Cutting fixed expenses is reasonably straightforward. Dig through the most recent profit and loss statement (P&L) and find line items that can be reduced or eliminated–become more efficient. But how do you generate more contribution margin dollars?

Increase ad spend, with guardrails.

When onboarding new partners into Pentane Systems we find that eCommerce brands tend to set ad spend budgets that have nothing to do with the revenue requirements of the underlying business. Third party marketing agencies, such as Hawke Media, see this too. According to Erik Huberman, CEO of Hawke, “We frequently see companies getting great returns on their ad spend but choose to cut back to save money because they don’t understand how the ad spend impacts the company.”

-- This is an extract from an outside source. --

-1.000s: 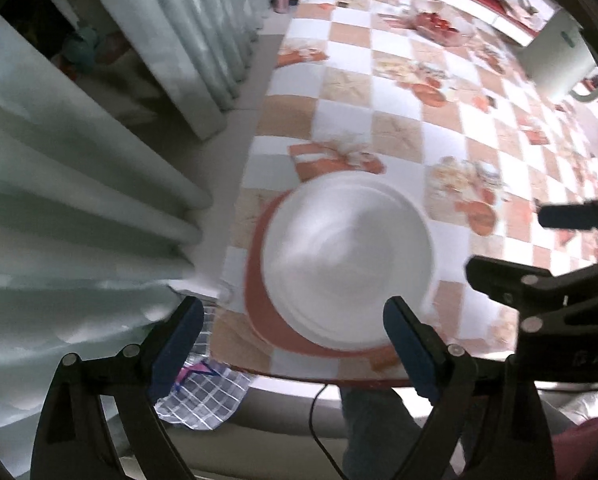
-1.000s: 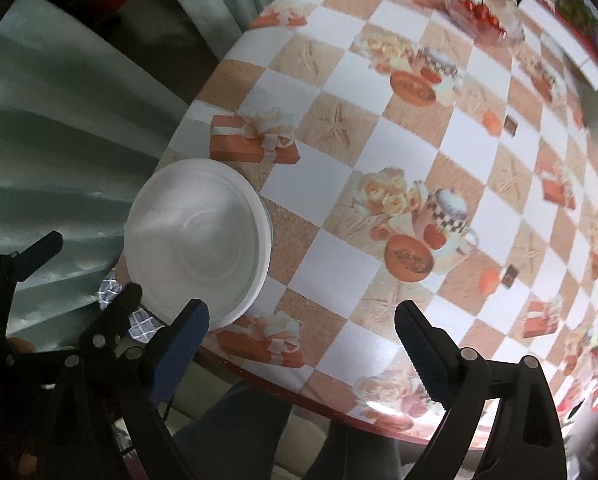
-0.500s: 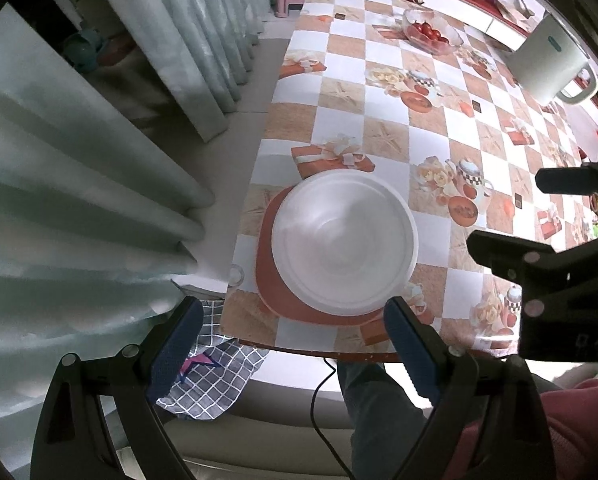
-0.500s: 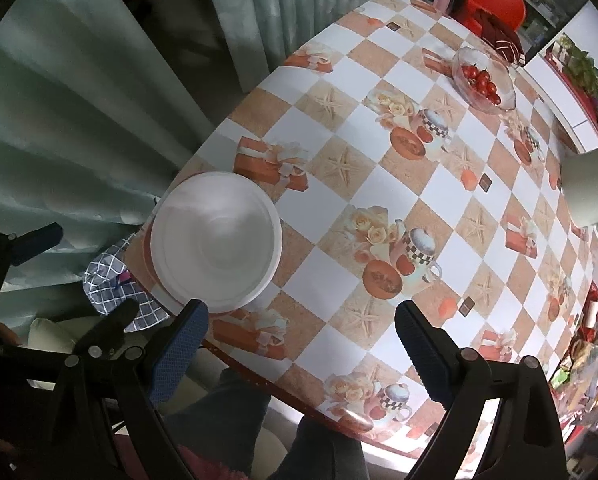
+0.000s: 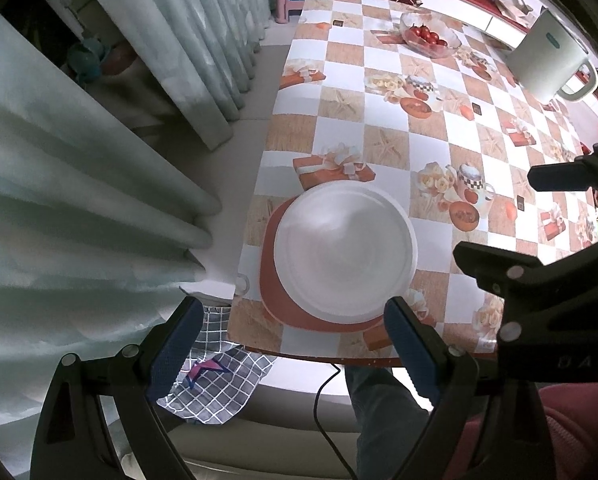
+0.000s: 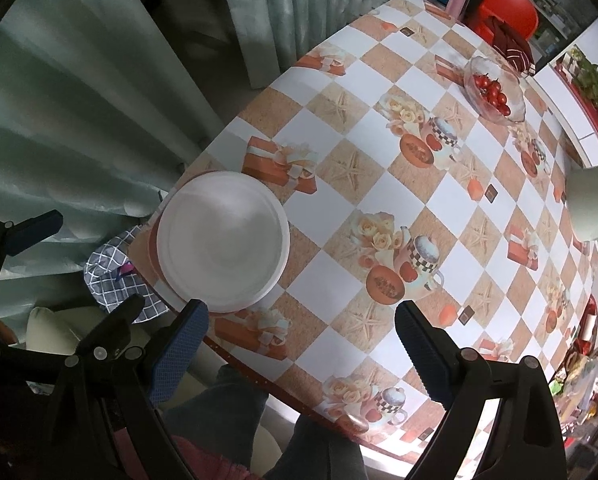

This is critical: as ad spend drives additional revenue, the return on ad spend (ROAS) required to get to breakeven decreases significantly. How? As the ad spend increases (with guardrails) and revenue climbs, more CM dollars are generated, and it becomes much easier to offset the fixed expenses.

Wait, what?!

Let data be your guide.

Here’s an example from an actual eCommerce company using Pentane’s operating system. Based on their existing fixed and variable expenses, the business requires $2,570 per day, at a 17.6 ROAS, to break even. The same company can achieve breakeven at a 4.2 ROAS by increasing revenue to $3,762 per day.

That’s right, if the company increases its revenue by $1,192 per day, the required ROAS to get to breakeven drops from 17.6 to 4.2–and this happened.

How did they execute this? They started by understanding where the ROAS guardrails were, then leveraged their marketing agency to responsibly increase their ad spend to $895 per day without letting ROAS dip below 4.2. This was their impressive outcome.

Let’s take it a step further. The same company can achieve breakeven at 2.17 ROAS by using ad spend to drive revenue to $8,871. Sure, increasing revenue from $2,570 to $8,870 might be difficult, but that’s not the point. This is just an example of how the math works when you stop seeing ad spend purely as an expense, and instead see it as the fuel for your company’s engine.

It is important to appreciate that the math required to define required revenue and ROAS guardrails is complicated. I won’t pretend it’s not. But using tools that provide these insights will allow you to define where the limits are, based on your situation and the underlying financials in the company, and avoid the company crushing mistake of arbitrarily spending ad dollars.